Here's a little test, jack up the front wheels on jack stands, start the car, press the brake pedal hard and release, go spin the wheels, they should spin freely with little drag. If they dont spin freely, rock the tire left to right with short choppy stokes, then spin the wheel again, if there's less resistance the caliper is probably sticking and needs to be replaced or rebuilt. Another thing you can check is pull the caliper and take a C clamp or caliper compression tool. Remove the cap, to the master cylinder, run the clamp in on an old brake pad and compress the caliper piston in all the way to it's seat. It should retract easily without much pressure from the clamp. On a good caliper this can almost be done by hand depending on how much strength you have. If you are getting serious resistance trying to press the piston in caliper is bad.
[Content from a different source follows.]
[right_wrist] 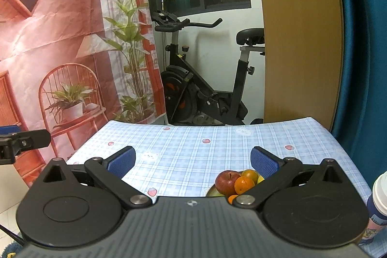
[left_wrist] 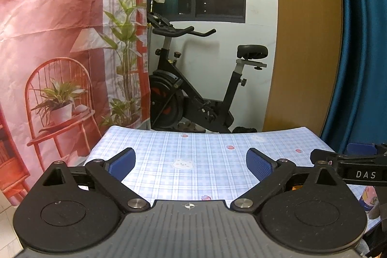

Hi guys, Back working on the Corvette. The question came up on why only change one hose. I purchased both hoses but somewhere in the middle I ended up with a torn Macular and required eye surgery on October 5th. I am just now back to where I can see enough to begin working on the car again. I installed the second hose on Sunday and working alone set up a bleeding bottle. When I first attempted to push the pedal down with my hand (car was on the lift) I couldn't budge it. With the bleeder open I climbed up in and with significant foot pressure the pedal finally went down. I couldn't see anything in the bleed bottle except dirty fluid. I continued to bleed the left side and then went back and bled the right side until the fluid was clean. I can't believe how dirty the fluid was. The car had recently had a brake job by the previous owner but no one must have flushed the fluid since new. I am cleaning the suspension and will grease things today before I put the wheels back on for test drive. Next on the hit list is the back hoses and brake fluid. I will let you know how I come out. Bob Our Advantnage 9000 XLT lift. We love it. You can actually tell the suspension is aluminum.
I had a problem with my 95. The front breaks were dragging. When you jacked up the wheel and turned it, it would be hard to turn. I took the breaks apart and the problem was with the shoes fitting to tight in the frame and not allowing the breaks to center when not applied. So one side of the breaks would rub the rotors. I had to clean up the metal backing on the pads with a file. Seemed to fix the problem. Also gas millage improved.